Questionado pelo Platinaline sobre o tema, o historiador e professor Filipe Vidal, defensor da africanidade e da ancestralidade, afirmou que a ostentação não faz parte do carácter africano, sublinhando a diferença entre valorizar e apenas atribuir importância às coisas.
“De facto, nós não somos materialistas. Nós, africanos, sempre soubemos valorizar as coisas e não apenas dar-lhes importância. O que permanece são as relações humanas, os afetos e aquilo que prestamos à comunidade e à família.

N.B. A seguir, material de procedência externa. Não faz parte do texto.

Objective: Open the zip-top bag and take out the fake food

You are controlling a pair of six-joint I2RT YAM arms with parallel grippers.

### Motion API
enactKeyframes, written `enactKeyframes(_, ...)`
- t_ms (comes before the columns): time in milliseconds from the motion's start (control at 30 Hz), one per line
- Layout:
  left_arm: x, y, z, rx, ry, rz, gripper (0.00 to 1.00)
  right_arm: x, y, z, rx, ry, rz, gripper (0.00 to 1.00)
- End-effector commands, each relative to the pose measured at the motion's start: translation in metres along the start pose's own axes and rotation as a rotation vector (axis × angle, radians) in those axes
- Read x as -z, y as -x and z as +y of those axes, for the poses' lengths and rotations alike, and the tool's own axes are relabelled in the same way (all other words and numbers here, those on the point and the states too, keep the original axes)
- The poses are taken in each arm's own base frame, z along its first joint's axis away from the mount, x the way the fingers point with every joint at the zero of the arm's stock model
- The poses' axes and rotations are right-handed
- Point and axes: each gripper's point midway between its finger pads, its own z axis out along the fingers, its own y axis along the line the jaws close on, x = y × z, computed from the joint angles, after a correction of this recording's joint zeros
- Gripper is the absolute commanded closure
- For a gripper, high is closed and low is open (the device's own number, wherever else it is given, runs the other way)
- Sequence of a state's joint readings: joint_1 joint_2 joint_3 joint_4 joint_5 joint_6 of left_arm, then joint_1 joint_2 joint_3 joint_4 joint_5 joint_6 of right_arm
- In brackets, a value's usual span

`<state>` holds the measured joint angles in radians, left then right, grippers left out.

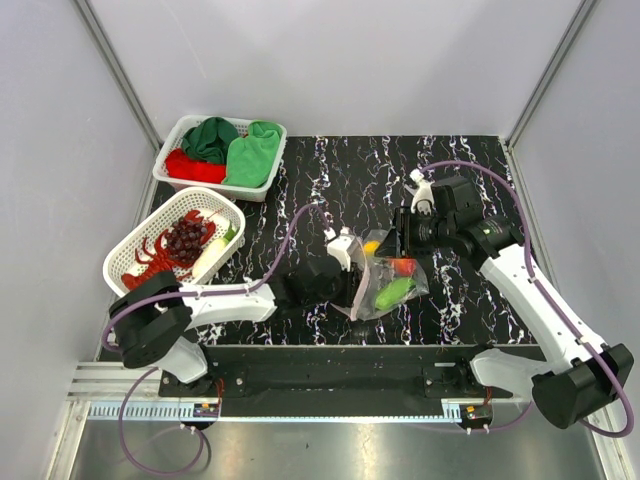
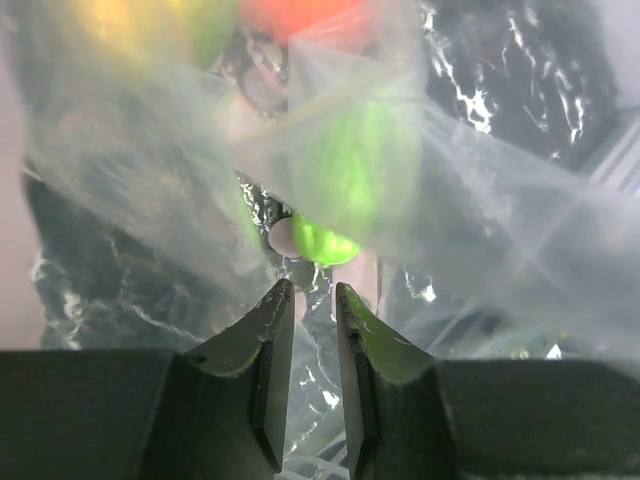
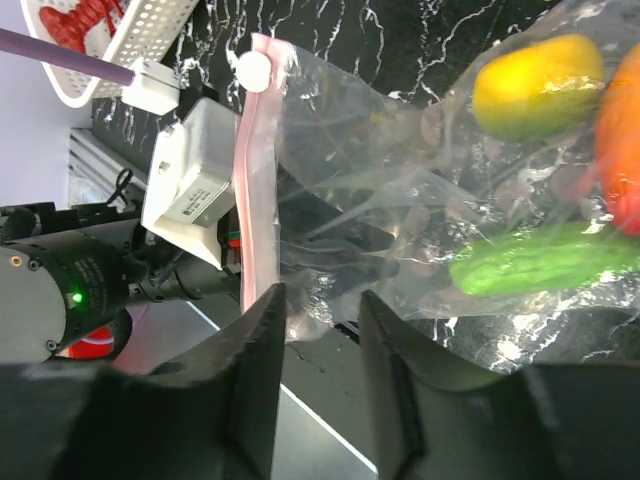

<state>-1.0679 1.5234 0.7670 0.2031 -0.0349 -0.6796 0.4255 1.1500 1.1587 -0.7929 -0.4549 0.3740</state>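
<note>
Clear floppy plastic: zip-top bag (image 1: 365, 300), centre of frame over tabletop (image 1: 330, 180), fake food (image 1: 392, 293) inside. Likely light, slippery, collapsing; take by pink zip strip (image 3: 255, 180). Left hand (image 2: 312, 290) pinches its film; right hand (image 3: 320, 300) released, jaws apart beside strip.

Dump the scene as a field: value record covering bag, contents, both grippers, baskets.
bag: zip-top bag mid-table, between the two grippers
zip: pink zip strip; cannot tell if it is open
in bag: yellow-green fruit, orange-red fruit, green vegetable
left gripper: pinched on bag film
right gripper: open, straddling the bag edge by the strip
near basket: lobster, grapes, radish
far basket: cloths, green and red
</note>
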Motion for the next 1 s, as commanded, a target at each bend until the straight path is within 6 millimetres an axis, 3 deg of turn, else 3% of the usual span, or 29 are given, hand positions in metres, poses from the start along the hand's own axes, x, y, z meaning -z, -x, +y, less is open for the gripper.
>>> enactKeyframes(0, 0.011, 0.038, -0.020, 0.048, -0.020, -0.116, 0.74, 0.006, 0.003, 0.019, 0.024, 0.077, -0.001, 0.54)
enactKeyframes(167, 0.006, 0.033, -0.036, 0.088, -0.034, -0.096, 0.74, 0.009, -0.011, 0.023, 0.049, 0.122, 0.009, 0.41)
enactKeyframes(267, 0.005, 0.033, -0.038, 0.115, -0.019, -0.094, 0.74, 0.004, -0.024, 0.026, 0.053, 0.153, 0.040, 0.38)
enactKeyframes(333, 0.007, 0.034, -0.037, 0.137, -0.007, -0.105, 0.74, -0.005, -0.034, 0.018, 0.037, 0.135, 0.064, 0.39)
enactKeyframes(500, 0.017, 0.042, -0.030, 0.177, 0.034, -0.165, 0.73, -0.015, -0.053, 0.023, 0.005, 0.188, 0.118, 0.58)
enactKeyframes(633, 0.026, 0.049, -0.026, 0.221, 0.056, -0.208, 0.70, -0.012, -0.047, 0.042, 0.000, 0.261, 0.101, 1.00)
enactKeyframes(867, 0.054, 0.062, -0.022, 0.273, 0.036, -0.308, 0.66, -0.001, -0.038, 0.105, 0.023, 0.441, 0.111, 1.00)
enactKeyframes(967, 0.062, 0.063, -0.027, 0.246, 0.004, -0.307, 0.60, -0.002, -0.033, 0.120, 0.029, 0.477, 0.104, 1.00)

Exibir um relógio de 26 dólares quando, na tua família, há pessoas que não têm o que comer, isso não é o que os nossos ancestrais faziam”, explicou.
Para Filipe Vidal, a verdadeira riqueza africana não se mede apenas pelos recursos naturais, mas sobretudo pela forma como as pessoas se relacionam e se apoiam mutuamente. O académico reforça que é essencial resgatar valores como solidariedade, partilha e respeito pela comunidade, pilares da verdadeira ancestralidade.